Um coronel da reserva da Polícia Militar foi preso na madrugada deste sábado (10), suspeito de ameaçar e praticar violência psicológica contra a esposa de 48 anos após saírem de uma casa noturna em Cuiabá. Ele foi identificado como Helder Taborelli Sempio, de 57 anos.

O caso foi registrado no bairro Jardim Mariana e atendido por equipes da Polícia Militar. O Primeira Página tenta contato com o coronel e a Polícia Militar, mas não teve retorno até a última atualização desta reportagem.

Helder Taborelli Sempio, de 57 anos foi preso após ameaçar esposa - Foto: Redes sociais
Helder Taborelli Sempio, de 57 anos foi preso após ameaçar esposa – Foto: Redes sociais

De acordo com o boletim de ocorrência, a polícia foi acionada por volta das 2h30 após denúncia de uma discussão entre um casal em um veículo. Ao chegarem ao local, os policiais encontraram duas mulheres que relataram terem sido vítimas de ameaças, injúrias e violência psicológica.

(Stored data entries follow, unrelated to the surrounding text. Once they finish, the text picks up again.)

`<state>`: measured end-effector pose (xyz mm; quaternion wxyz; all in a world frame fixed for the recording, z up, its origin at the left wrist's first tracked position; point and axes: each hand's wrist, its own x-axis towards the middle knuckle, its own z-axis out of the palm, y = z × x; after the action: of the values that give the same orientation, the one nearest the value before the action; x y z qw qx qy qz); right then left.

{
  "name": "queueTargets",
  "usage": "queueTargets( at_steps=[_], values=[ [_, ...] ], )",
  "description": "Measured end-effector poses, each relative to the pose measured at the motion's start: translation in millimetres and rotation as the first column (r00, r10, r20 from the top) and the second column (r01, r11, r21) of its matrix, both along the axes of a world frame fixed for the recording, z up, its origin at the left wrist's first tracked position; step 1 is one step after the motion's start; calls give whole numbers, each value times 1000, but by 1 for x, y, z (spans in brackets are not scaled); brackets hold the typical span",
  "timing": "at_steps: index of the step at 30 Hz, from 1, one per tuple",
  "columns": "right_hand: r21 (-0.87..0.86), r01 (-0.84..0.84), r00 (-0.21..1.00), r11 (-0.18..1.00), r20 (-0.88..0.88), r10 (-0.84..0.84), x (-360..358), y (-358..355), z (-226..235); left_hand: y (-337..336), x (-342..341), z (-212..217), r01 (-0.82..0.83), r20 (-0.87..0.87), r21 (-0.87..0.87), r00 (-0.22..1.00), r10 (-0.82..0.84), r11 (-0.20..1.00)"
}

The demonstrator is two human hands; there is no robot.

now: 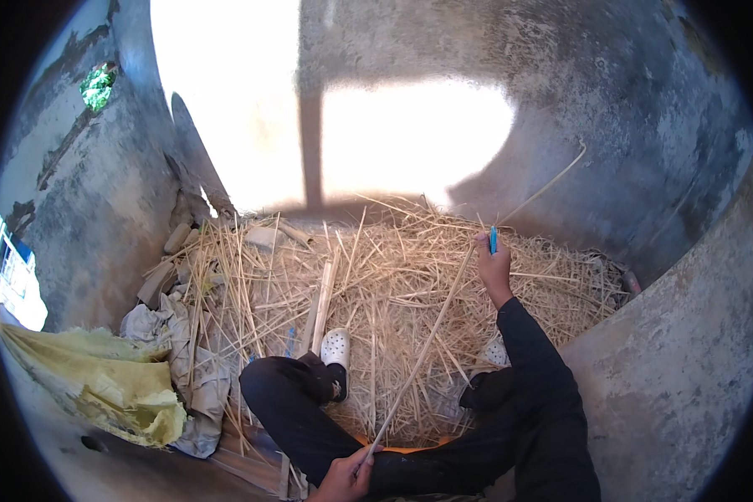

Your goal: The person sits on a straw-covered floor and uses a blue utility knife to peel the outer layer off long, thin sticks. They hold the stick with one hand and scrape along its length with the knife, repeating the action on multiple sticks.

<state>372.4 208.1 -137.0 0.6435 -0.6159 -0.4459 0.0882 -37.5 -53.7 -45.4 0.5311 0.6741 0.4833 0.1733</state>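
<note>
My left hand [347, 477] is closed on the lower end of a long pale strip [422, 356], like split cane or bamboo, close to my lap. The strip slants up and away to my right hand [495, 266], which is stretched out over the straw-like pile. My right fingers are closed on a slim bright blue tool [494, 240], perhaps a small knife; its blade is too small to make out. Beyond that hand, a thin pale length [548, 184] rises toward the wall and hooks at its tip. Whether it is the same strip, I cannot tell.
Straw-like strips and shavings [402, 276] cover the floor around my feet in white clogs [335, 346]. Flat wooden pieces [325, 301] lie beside the left clog. A yellow sack [100, 376] and grey cloth [201, 385] lie at left. Concrete walls [602, 100] stand close around.
</note>
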Motion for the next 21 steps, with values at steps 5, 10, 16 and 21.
queueTargets(
  at_steps=[5, 10, 16, 21],
  values=[
    [-166, -86, 791, 982, -611, -34, 35, 1, 22, -13, 5, -3, 23, 71, 121, 997, -32, 992],
    [-248, -142, 624, 958, -774, -107, 56, 4, 26, -9, 22, 10, 34, 84, 123, 995, -44, 992],
    [-185, 297, 592, 937, -734, -333, 214, 0, 10, -45, -21, -62, -74, 62, 288, 996, 58, 955],
    [-489, -48, 984, 871, -175, -44, 153, -3, 4, 2, -13, -42, -143, 194, -323, 957, 213, 936]
  ],
)
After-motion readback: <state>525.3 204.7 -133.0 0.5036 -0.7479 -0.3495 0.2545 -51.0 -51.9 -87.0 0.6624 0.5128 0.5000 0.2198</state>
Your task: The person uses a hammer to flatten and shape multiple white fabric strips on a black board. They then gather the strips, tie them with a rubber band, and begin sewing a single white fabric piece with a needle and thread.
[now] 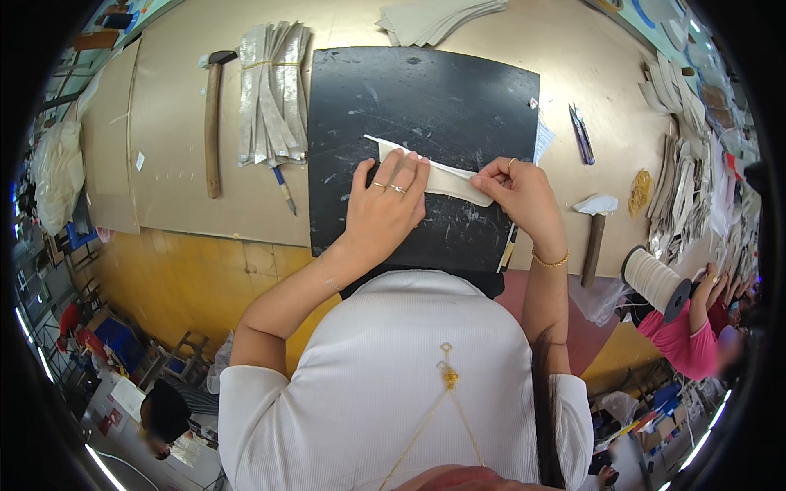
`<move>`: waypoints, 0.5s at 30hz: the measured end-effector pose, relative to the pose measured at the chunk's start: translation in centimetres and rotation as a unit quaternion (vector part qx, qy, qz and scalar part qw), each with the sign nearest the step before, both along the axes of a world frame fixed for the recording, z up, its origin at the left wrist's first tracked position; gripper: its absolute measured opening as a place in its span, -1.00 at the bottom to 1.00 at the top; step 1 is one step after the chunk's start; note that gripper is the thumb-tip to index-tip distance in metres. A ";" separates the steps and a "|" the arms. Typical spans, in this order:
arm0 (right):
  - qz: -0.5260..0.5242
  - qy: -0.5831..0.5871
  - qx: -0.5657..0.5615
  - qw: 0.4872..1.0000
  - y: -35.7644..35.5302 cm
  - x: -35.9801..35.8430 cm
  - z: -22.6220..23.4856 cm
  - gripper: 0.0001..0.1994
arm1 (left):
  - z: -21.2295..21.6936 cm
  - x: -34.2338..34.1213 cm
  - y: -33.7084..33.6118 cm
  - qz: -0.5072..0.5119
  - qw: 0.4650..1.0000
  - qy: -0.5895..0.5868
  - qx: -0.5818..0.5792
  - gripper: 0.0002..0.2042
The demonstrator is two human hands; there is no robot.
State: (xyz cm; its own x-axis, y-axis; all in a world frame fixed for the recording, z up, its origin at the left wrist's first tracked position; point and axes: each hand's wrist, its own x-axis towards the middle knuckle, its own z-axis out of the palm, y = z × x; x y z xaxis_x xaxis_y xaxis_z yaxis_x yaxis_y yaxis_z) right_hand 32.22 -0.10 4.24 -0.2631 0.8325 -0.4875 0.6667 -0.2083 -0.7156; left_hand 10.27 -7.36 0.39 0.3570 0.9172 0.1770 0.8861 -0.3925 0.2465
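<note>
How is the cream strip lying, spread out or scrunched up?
Spread out: the cream strip lies lengthwise on the black board, left hand on top, right hand pinching its edge.

One wide, round view from head height, looking down, white ribbed shirt [409, 352] big and close at six o'clock, left hand [389, 195] near twelve o'clock, right hand [524, 192] near two, black board [426, 90] under both, tan tabletop [168, 90] looking bent

A hammer [214, 127], snips [582, 135], bundled strips [273, 123] and spool [657, 282] mark this a workshop.
</note>
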 end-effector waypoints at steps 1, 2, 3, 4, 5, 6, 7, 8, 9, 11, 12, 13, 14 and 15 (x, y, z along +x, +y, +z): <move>-0.002 -0.009 0.004 1.000 0.0 0.4 0.1 -0.76 | 0.1 0.0 0.0 0.001 1.000 0.005 0.001 -0.54; -0.004 -0.018 0.008 1.000 -0.1 0.7 0.1 -0.76 | 0.1 0.0 -0.1 0.002 1.000 0.010 0.003 -0.54; -0.016 -0.017 0.010 1.000 -0.2 0.8 0.0 -0.75 | -0.1 0.0 -0.1 0.002 1.000 0.014 0.010 -0.53; -0.028 -0.016 0.012 0.999 -0.2 0.9 -0.3 -0.75 | -0.2 0.1 -0.2 0.003 1.000 0.017 0.008 -0.53; -0.040 -0.014 0.015 0.999 -0.2 1.0 -0.5 -0.74 | -0.1 0.2 -0.2 0.003 1.000 0.021 0.006 -0.52; -0.041 -0.014 0.020 0.999 -0.3 1.1 -0.7 -0.73 | 0.0 0.2 -0.2 0.005 1.000 0.025 0.005 -0.51; -0.042 -0.014 0.024 0.999 -0.4 1.1 -0.9 -0.73 | 0.0 0.2 -0.2 0.004 1.000 0.028 0.004 -0.51; -0.042 -0.014 0.029 0.999 -0.4 1.1 -1.0 -0.73 | 0.1 0.3 -0.3 0.003 1.000 0.031 0.004 -0.51; -0.041 -0.019 0.032 0.998 -0.5 1.1 -1.1 -0.73 | 0.0 0.3 -0.3 0.004 0.999 0.035 0.004 -0.50; -0.037 -0.030 0.038 0.998 -0.5 1.0 -1.1 -0.73 | -0.1 0.4 -0.4 0.003 0.999 0.041 0.000 -0.50; -0.038 -0.034 0.036 0.998 -0.4 0.9 -1.0 -0.73 | -0.1 0.5 -0.4 0.003 0.999 0.044 -0.001 -0.50; -0.039 -0.038 0.035 0.998 -0.4 0.8 -0.9 -0.73 | -0.2 0.5 -0.5 0.001 0.999 0.044 -0.001 -0.50; -0.041 -0.042 0.033 0.998 -0.4 0.7 -0.9 -0.73 | -0.3 0.6 -0.6 0.000 0.999 0.045 0.000 -0.49; -0.039 -0.045 0.033 0.998 -0.4 0.7 -0.9 -0.73 | -0.4 0.6 -0.6 0.000 0.999 0.046 0.000 -0.49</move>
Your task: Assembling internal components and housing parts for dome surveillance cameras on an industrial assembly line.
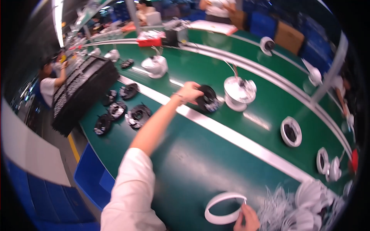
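My left arm stretches out over the green table, and my left hand (190, 93) is closed on the near-left edge of a round black ring-shaped part (209, 101) beyond the white strip. Just right of that part stands a white round housing (239, 96) with wires rising from its top. Low in the view, my right hand (248, 220) pinches the right side of a white plastic ring (218, 199), held tilted near the table surface. Several similar black ring parts (138, 115) lie on the table left of my forearm.
A stack of black trays (86, 90) sits at the left edge, above a blue bin (92, 177). White rings and thin white strands (308, 200) are heaped at the lower right. More white housings (155, 66) stand along the green belt. Other people (48, 84) work around it.
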A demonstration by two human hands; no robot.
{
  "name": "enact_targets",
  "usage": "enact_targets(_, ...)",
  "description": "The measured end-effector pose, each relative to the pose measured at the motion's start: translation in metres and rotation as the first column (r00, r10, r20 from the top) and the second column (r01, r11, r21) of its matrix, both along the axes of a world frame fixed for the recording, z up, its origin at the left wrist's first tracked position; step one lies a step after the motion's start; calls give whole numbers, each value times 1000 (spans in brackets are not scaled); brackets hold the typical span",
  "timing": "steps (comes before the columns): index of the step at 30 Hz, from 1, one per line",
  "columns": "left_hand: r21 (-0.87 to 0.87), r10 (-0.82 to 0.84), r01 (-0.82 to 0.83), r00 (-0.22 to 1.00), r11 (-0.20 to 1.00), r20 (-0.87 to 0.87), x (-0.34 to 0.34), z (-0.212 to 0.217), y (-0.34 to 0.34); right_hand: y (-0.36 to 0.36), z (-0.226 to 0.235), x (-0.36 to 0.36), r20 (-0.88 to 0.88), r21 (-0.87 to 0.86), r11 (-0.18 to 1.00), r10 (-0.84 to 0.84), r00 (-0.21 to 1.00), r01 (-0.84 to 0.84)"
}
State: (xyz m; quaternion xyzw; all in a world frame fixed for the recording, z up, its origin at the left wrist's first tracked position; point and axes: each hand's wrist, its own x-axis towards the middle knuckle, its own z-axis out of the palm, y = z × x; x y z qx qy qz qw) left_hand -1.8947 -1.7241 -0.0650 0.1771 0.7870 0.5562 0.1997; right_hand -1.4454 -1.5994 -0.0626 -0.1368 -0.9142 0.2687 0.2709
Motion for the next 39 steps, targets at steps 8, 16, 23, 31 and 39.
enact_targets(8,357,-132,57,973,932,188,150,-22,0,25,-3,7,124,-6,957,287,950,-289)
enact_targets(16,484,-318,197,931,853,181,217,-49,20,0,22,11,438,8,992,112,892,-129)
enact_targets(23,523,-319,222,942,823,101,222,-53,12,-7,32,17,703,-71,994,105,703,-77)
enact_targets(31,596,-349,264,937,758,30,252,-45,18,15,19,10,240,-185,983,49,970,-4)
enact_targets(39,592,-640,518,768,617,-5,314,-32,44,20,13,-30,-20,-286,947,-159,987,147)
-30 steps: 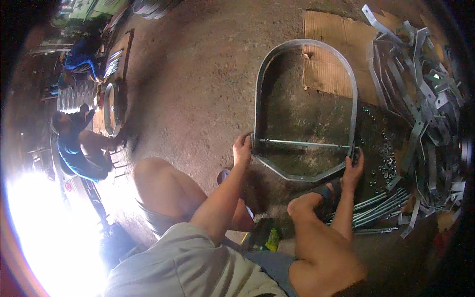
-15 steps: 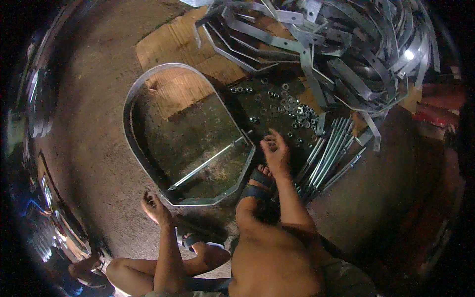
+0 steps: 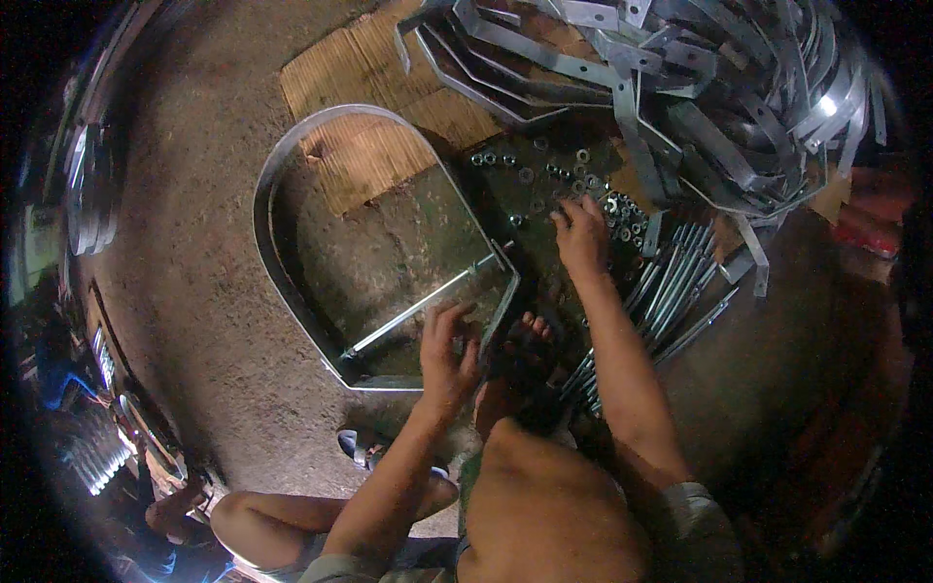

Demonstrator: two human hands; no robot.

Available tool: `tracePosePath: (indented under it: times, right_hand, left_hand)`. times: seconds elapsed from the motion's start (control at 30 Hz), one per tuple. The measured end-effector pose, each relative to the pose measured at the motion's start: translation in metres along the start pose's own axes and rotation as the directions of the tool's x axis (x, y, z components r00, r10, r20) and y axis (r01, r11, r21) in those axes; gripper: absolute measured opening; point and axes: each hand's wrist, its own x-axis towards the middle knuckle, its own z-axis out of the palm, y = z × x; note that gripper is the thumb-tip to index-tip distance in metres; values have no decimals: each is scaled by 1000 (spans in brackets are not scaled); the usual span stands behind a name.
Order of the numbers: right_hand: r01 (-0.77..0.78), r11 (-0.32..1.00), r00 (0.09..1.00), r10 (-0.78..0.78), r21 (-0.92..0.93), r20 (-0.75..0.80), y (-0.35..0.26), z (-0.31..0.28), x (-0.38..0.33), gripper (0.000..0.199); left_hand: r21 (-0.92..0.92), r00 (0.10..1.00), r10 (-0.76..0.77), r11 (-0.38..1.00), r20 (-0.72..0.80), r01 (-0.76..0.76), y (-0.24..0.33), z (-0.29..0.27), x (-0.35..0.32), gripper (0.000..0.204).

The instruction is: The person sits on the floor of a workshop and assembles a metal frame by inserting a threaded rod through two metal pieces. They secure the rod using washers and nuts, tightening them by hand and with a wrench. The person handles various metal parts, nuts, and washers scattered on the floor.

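A metal strap frame (image 3: pixel 260 219), rounded at the far end and angular at the near end, lies on the floor. A threaded rod (image 3: pixel 408 313) spans its near part, with a nut near its upper right end. My left hand (image 3: pixel 450 358) is above the frame's near edge, open, fingers loosely bent and apart, with nothing seen in it. My right hand (image 3: pixel 584 238) reaches over the loose washers and nuts (image 3: pixel 622 216), fingers bent and a little apart. Its fingertips are at the pile's left side; I see nothing held.
A heap of bent metal straps (image 3: pixel 680 117) fills the far right. Several threaded rods (image 3: pixel 671 291) lie right of my right forearm. Flattened cardboard (image 3: pixel 340 87) lies under the frame's far end. My sandalled foot (image 3: pixel 530 330) is beside the frame. Rounded metal bands (image 3: pixel 92 194) stand at the left.
My left hand has moved right, from outside the frame's lower left corner to above its near edge. My right hand has reached farther out and right to the washers.
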Motion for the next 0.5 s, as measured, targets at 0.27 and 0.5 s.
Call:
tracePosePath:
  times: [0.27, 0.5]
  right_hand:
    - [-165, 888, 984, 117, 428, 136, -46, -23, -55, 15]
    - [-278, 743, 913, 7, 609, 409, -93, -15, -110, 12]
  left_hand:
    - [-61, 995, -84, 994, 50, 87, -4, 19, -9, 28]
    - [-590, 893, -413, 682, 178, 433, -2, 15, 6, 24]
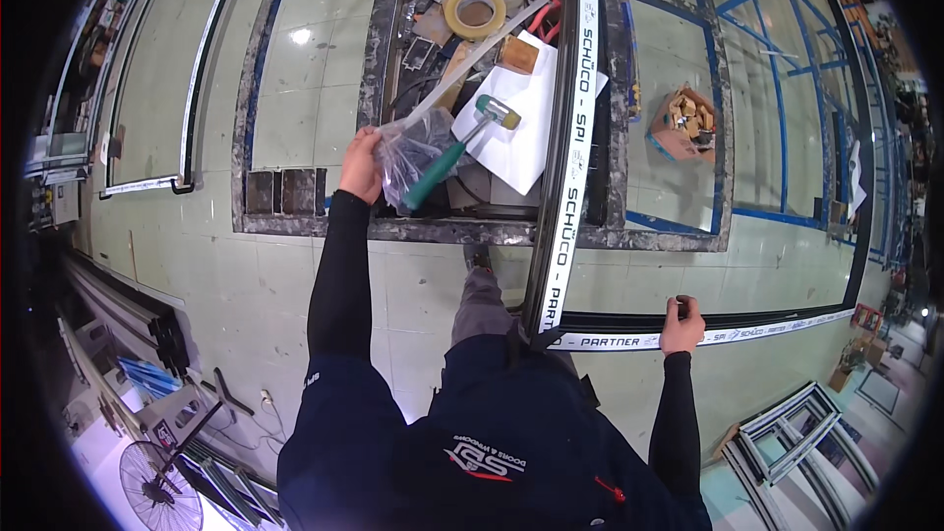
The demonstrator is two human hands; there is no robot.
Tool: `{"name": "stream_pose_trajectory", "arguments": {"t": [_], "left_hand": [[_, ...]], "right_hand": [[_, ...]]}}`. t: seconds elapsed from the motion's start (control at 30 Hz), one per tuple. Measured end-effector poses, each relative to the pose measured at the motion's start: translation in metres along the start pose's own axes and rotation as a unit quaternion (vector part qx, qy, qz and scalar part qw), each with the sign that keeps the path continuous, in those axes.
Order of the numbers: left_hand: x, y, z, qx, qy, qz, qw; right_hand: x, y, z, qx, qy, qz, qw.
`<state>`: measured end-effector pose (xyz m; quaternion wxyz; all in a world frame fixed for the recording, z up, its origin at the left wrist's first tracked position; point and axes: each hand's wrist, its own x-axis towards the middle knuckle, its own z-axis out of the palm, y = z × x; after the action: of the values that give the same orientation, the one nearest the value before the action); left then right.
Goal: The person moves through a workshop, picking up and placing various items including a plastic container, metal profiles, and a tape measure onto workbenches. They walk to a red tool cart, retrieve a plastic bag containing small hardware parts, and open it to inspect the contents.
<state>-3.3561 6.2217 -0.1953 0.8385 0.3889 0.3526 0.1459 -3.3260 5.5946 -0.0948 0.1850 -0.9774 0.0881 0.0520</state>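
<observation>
The left hand (362, 165) is grasping the left edge of a crumpled, clear plastic bag (418, 143), which is spreading over the near left part of a grey, stained bench (433, 229), touching or overlapping a green-handled mallet (438, 175); the right hand (681, 326) is hovering or resting, fingers bent, at the near bar of a black, white-taped rectangular frame (575, 157), and whether it is gripping anything, I cannot tell

Crumpled clear plastic bag (411, 159) veiling things beneath; those not reading clearly. Right hand (682, 326) overlapping near bar of black rectangular frame with white printed tape (578, 138); contact not showing clearly. Frame running off far edge, hiding part of white paper sheet (509, 159). Small brownish pieces in open cardboard box (672, 146) looking too small to identify. Round wire-caged fan (157, 488) running off near edge. Dark-clad torso (433, 452) covering most of legs.
</observation>
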Motion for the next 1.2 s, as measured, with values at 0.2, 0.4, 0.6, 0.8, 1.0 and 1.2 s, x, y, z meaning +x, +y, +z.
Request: {"name": "stream_pose_trajectory", "arguments": {"t": [0.2,0.4,0.6,0.8,1.0,1.2], "left_hand": [[-0.014,-0.007,-0.013,0.012,0.033,0.019,0.999],[-0.032,0.019,0.003,-0.041,0.141,0.086,0.985],[-0.025,0.073,0.044,-0.118,0.136,0.141,0.974],[0.007,0.066,0.107,0.035,0.169,0.349,0.921],[-0.013,-0.053,0.143,0.473,-0.016,0.280,0.835],[-0.014,-0.148,0.142,0.719,-0.154,0.189,0.651]], "right_hand": [[0.000,-0.005,-0.002,0.008,0.001,0.009,1.000],[0.000,0.001,-0.001,0.015,0.002,0.016,1.000],[0.000,-0.001,-0.002,0.017,0.007,0.013,1.000],[-0.001,-0.008,-0.005,0.019,0.011,0.012,1.000],[0.002,-0.008,-0.005,0.014,0.025,-0.004,1.000],[0.001,-0.013,-0.010,0.000,0.025,0.020,0.999]]}}
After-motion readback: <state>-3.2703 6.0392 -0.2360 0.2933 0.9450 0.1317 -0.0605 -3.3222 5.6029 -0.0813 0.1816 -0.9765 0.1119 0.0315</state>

Ainda conforme o registro, uma das vítimas informou que o suspeito teria efetuado um disparo de arma de fogo para o alto durante a confusão. Durante a abordagem, os policiais localizaram um revólver calibre. 40 dentro do porta-malas do veículo do suspeito, além de seis munições intactas. A arma foi apreendida.

As vítimas relataram que, além das ameaças verbais e ofensas, o homem utilizou intimidação psicológica, o que configurou crime de violência doméstica. A perícia inicial não encontrou indícios de agressão física grave no local, mas a Polícia Militar classificou a ocorrência como grave devido ao uso de arma de fogo e à ameaça à integridade das vítimas.

Coronel aposentado é preso após agredir e ameaçar esposa em Cuiabá - Foto: Redes Sociais
Coronel aposentado é preso após agredir e ameaçar esposa em Cuiabá – Foto: Redes Sociais

O coronel foi conduzido à Delegacia Especializada de Defesa da Mulher (DEDM), onde o caso foi registrado. Ele deve responder pelos crimes de ameaça, injúria, disparo de arma de fogo e violência psicológica contra a mulher, conforme previsto na legislação vigente.

As vítimas foram orientadas quanto às medidas protetivas previstas na Lei Maria da Penha. O caso segue sob investigação da Polícia Civil.